Yes, experimental errors in measuring time intervals (microseconds?),
are likely to be very small in comparison with runtime differences
between close competitors (milliseconds). I was thinking about the
random nature of human reaction times between 0 and ~0.3 seconds. To
eliminate that kind of randomness one could define the start time as a
moment at which the first laser beam is interrupted. The second beam,
for example, one hundred meters away, would then be used to determine
the ending moment. Each runner would run alone, like in jumping
competitions. Would such suggestion be taken seriously?
Ludwik Kowalski

On Tuesday, Aug 24, 2004, at 13:02 America/New_York, Brian Whatcott

At 07:25 AM 8/24/2004, you wrote:
Athletes are often ranked on the basis of experimental measurements of
time intervals.
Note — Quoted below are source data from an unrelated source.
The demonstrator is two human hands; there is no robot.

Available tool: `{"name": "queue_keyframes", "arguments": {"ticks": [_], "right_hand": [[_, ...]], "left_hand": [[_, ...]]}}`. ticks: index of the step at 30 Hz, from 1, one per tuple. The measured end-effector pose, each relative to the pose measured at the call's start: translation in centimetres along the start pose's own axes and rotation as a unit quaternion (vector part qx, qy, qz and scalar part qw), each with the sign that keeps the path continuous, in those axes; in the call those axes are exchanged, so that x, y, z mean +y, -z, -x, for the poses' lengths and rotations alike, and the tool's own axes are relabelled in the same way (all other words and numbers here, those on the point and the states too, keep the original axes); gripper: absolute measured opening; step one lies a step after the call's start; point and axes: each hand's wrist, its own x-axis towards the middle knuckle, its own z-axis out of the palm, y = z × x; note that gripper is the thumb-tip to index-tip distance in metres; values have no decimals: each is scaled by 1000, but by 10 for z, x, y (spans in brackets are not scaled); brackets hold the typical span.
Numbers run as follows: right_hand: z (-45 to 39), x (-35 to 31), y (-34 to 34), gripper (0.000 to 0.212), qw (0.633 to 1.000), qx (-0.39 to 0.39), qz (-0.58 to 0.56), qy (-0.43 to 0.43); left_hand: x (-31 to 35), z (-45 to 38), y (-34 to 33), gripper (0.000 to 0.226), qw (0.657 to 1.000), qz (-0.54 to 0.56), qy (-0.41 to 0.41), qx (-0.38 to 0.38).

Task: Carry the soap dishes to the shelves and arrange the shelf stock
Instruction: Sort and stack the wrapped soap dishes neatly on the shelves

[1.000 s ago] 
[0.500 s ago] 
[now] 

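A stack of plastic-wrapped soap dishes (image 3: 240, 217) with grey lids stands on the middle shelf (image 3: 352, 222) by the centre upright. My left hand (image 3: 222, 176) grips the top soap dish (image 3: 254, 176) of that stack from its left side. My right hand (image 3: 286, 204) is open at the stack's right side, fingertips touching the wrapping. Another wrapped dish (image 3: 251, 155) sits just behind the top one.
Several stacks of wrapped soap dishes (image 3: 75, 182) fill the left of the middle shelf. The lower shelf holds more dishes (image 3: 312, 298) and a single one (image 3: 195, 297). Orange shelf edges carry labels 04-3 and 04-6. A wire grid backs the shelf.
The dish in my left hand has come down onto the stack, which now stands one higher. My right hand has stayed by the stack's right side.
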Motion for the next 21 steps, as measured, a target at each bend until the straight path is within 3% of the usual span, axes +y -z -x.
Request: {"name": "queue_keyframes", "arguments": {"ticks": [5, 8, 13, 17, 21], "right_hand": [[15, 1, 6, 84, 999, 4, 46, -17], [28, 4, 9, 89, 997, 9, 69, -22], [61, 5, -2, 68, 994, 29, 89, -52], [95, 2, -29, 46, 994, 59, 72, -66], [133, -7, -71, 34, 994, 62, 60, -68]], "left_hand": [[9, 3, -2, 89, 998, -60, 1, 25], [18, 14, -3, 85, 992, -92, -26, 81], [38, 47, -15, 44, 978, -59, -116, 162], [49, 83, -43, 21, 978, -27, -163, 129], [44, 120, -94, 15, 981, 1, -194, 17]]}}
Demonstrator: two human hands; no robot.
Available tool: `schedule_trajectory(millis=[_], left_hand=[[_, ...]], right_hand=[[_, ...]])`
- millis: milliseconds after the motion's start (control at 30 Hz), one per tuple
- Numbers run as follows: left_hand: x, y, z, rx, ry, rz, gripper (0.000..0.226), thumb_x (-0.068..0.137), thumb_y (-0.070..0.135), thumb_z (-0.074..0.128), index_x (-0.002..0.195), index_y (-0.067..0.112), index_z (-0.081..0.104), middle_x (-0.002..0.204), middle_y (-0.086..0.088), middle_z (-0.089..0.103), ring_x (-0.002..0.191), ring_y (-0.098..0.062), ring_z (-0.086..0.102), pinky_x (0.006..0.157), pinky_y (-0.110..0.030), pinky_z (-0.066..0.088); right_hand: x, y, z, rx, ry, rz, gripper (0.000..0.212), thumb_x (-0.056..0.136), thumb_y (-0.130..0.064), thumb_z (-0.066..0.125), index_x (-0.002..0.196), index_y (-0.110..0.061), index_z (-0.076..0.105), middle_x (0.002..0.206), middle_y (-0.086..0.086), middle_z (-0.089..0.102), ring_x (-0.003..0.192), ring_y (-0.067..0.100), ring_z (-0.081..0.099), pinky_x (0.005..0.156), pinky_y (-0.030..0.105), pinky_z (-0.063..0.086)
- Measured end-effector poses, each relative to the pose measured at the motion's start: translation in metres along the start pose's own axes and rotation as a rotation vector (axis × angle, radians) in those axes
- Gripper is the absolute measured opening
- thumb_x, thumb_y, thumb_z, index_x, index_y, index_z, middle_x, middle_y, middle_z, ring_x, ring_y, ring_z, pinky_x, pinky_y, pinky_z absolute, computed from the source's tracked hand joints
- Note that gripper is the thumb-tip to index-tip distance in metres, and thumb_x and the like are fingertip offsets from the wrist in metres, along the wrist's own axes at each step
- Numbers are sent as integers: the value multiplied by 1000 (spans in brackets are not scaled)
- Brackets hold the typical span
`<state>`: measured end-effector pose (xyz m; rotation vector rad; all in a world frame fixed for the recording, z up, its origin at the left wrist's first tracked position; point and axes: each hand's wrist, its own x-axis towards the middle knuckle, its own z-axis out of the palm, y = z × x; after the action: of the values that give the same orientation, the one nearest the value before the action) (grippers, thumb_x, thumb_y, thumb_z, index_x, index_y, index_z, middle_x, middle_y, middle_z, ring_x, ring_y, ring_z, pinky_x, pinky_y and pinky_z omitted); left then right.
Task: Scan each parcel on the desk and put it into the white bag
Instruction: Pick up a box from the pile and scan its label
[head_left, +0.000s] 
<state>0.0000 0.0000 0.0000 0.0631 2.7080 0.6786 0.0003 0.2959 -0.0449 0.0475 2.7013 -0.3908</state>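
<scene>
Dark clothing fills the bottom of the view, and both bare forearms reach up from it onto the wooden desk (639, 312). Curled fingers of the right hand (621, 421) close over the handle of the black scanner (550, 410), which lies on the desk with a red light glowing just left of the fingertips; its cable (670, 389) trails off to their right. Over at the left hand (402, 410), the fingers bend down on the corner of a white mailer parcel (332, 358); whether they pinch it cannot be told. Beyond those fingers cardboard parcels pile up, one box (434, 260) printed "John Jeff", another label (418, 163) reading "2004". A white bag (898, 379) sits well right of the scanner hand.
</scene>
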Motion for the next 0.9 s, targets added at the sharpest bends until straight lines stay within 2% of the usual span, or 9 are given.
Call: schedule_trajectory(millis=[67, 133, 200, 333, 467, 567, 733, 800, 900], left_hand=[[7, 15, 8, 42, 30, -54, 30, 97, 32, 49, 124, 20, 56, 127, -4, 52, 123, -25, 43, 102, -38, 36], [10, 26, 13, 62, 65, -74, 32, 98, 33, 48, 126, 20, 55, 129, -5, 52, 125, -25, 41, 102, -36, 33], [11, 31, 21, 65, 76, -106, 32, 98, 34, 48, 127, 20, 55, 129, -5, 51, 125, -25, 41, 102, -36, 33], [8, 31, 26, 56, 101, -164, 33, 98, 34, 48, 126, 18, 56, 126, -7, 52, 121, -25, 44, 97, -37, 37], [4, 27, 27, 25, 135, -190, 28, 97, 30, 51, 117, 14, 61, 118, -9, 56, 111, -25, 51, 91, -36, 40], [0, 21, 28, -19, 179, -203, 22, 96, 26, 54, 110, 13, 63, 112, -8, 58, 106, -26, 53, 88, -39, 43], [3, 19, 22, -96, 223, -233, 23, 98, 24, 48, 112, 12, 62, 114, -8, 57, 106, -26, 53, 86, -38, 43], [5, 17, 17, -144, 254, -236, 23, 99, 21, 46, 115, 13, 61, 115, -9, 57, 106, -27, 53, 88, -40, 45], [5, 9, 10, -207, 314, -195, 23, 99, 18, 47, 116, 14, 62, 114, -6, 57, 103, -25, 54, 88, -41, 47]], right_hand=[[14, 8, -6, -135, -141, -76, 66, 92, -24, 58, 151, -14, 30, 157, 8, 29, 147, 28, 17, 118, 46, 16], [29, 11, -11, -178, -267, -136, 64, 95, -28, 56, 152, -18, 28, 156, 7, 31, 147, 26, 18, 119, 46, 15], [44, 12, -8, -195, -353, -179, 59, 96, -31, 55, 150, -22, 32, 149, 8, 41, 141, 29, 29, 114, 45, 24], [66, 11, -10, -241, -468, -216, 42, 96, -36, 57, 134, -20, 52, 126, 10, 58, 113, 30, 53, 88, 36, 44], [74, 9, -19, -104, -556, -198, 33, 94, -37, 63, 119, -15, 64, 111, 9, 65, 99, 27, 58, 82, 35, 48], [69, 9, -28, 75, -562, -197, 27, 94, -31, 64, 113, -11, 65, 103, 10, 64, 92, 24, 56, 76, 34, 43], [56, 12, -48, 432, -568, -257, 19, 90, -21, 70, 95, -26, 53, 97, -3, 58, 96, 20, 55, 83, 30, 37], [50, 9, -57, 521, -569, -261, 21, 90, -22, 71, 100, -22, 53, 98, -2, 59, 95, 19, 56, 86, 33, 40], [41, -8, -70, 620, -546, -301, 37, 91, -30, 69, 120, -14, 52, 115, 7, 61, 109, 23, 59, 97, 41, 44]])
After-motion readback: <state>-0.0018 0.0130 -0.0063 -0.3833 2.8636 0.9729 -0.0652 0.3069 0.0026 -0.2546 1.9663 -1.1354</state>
My impression is that differences between some
are too small to be meaningful.
Ludwik Kowalski

In order to dish out medals, it is necessary to answer the questions,
Who made the shortest time, the highest jump, the longest distance,
got the most points?

A photo finish could resolve those questions that were not obvious,
I expect.

But then, there's the spectator question,
Was this a World record? A tape measure or time measurement
often gets to resolve this question. I believe it is rare to find
experimental error is close to the magnitude of the differences
sought in this respect.

Brian Whatcott Altus OK Eureka!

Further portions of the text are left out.